The truth is , the winter pressure fund should be for covering existing workloads NOT additional ones .
(2) The way Omicron spreads , the vaccination uptakes will also be seriously affected , our PCN vaccination sites are reporting substantial DNAs and poor turn ups currently .That is , of course , complicated by the other reality of vaccinators/admin staff are also affected by Omicron themselves and not able to work .
(3) The travesty of different parts of UK exercising completely different policies has become more like a crude caricature of the Prime Minister bulldozing through a landscape of calamities. The impact on the NHS seems to be always about how many Covid patients being admitted to hospitals or in ITU . The aftermath of patients denied and postponed in non-Covid illnesses , is now left too long in the back-burner .

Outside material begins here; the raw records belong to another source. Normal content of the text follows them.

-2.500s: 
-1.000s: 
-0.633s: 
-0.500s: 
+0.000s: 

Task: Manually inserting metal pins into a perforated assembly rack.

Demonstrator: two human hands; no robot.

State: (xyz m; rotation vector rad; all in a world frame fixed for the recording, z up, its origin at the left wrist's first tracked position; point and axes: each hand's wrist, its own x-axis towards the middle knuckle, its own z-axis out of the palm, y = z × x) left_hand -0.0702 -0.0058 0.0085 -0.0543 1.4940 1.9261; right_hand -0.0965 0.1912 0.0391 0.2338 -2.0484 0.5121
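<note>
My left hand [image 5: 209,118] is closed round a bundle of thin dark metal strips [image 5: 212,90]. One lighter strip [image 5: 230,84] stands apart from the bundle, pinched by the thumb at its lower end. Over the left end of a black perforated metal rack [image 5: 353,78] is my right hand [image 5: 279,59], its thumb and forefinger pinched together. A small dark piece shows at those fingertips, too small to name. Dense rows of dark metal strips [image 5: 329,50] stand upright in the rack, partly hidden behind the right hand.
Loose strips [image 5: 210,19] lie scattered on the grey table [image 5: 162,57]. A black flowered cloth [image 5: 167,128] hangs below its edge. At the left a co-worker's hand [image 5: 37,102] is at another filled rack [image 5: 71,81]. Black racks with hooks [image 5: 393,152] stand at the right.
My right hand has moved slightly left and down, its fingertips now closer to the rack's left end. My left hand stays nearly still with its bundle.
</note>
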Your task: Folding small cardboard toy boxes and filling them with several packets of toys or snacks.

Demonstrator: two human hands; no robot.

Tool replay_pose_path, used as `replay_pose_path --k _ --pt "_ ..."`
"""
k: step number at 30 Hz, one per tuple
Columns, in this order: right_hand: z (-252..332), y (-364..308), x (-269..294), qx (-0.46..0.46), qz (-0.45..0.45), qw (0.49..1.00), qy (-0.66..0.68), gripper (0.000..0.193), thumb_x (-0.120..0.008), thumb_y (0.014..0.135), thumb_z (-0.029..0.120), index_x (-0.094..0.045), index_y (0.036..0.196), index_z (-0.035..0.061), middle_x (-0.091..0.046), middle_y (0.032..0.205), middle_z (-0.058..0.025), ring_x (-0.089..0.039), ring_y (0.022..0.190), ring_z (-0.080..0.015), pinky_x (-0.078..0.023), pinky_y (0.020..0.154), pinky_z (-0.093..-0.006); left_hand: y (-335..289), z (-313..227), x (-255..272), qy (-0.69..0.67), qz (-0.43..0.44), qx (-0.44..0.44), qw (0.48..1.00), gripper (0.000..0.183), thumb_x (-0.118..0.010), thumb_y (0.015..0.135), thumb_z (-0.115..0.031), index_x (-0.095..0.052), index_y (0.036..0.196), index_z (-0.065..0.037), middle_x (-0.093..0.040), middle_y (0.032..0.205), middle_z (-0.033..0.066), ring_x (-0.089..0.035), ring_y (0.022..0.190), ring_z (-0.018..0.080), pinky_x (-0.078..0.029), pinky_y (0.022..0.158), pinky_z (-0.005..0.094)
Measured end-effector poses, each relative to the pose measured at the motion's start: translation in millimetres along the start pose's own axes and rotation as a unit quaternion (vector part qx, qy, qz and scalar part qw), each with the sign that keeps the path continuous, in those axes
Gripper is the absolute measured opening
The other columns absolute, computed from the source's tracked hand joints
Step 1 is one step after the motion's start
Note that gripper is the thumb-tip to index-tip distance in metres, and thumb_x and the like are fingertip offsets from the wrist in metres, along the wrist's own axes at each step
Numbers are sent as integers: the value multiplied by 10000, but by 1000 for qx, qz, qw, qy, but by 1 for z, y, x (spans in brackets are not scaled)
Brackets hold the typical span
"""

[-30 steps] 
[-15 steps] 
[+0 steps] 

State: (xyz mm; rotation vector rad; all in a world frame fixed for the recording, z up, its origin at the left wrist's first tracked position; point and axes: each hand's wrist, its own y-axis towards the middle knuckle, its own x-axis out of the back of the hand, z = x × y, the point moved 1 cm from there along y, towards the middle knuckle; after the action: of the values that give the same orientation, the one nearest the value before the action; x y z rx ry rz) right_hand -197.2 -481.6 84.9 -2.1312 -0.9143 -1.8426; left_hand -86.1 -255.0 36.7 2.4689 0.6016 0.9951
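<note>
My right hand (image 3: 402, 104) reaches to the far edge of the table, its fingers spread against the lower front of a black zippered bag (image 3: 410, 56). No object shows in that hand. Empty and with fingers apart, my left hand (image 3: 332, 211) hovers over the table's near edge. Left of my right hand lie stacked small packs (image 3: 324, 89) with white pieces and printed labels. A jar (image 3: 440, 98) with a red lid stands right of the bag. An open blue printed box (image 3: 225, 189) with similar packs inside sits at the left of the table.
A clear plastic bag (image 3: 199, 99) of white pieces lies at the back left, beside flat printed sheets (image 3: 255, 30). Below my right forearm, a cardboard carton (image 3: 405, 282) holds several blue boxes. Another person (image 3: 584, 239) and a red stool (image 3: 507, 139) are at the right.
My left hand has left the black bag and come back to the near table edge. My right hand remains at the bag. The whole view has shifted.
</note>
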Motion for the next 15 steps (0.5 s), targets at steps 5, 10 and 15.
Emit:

Fundamentally, the adequate amount of workforce, especially those with experiences , is simply absent on the frontline. It is no longer about so called pooling resources together ( for instance , PCN ideology) to overstretch further but more about providing resources to each individual unit or entity . Perhaps , it would have worked in our ‘old’ world but this is now an awakening to a post-apocalypse NEW world which requires honest introspection and recognition from the system ‘Architects’ (or the ‘Analysts’ as a new terminology in latest The Matrix Resurrection movie )……..

Patrufini Duffy 5 January, 2022 3:03 pm

It’s ok – you have ARRS – and no one will remember on April 1st, when it’s GP bashing time again for that poorly written consultation on the “app” because you wrote TATT and forgot to write how they’re constipated 3 times a week, not twice.